● **EXERCISE**
After reading the data below, copy out every line that contains the word "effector".

● **DATASET CONTENT**
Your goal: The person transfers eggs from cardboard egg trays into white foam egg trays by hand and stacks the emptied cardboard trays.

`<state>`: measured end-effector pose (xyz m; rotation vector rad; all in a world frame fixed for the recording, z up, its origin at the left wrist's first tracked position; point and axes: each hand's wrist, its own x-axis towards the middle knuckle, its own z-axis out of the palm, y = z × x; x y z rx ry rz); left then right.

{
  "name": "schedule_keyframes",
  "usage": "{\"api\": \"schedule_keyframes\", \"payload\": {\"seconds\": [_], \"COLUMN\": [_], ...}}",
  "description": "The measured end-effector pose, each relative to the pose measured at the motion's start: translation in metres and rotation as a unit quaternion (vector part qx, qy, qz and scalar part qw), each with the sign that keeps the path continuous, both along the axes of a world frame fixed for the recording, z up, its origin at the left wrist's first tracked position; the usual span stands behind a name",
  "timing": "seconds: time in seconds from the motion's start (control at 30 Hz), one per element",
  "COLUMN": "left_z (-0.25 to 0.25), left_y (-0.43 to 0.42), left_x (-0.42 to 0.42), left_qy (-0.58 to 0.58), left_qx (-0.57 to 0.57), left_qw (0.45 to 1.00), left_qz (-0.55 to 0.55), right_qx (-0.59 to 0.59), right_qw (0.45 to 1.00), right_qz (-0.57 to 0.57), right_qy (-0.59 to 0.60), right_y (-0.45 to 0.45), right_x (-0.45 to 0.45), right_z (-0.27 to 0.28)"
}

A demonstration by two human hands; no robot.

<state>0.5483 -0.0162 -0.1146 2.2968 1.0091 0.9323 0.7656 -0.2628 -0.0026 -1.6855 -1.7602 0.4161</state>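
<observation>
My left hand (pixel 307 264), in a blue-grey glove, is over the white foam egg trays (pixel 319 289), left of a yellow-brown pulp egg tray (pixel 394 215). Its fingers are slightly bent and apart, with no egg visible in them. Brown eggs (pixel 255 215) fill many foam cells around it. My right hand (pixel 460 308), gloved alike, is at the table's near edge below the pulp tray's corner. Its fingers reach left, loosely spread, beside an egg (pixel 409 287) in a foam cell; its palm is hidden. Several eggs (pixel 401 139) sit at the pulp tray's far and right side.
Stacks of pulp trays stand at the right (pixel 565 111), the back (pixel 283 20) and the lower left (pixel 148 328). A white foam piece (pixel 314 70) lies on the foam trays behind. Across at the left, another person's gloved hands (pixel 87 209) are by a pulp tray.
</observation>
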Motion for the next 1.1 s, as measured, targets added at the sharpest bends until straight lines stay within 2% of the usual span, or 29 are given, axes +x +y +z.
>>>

● **EXERCISE ANSWER**
`<state>`: measured end-effector pose (xyz m; rotation vector rad; all in a world frame fixed for the recording, z up, its origin at the left wrist's first tracked position; point and axes: each hand's wrist, its own x-axis towards the middle knuckle, its own z-axis out of the palm, y = z × x; x y z rx ry rz); left then right.
  "description": "The measured end-effector pose, each relative to the pose measured at the motion's start: translation in metres and rotation as a unit quaternion (vector part qx, qy, qz and scalar part qw), each with the sign that keeps the path continuous, both along the axes of a world frame fixed for the recording, z up, its origin at the left wrist's first tracked position; the usual span stands behind a name",

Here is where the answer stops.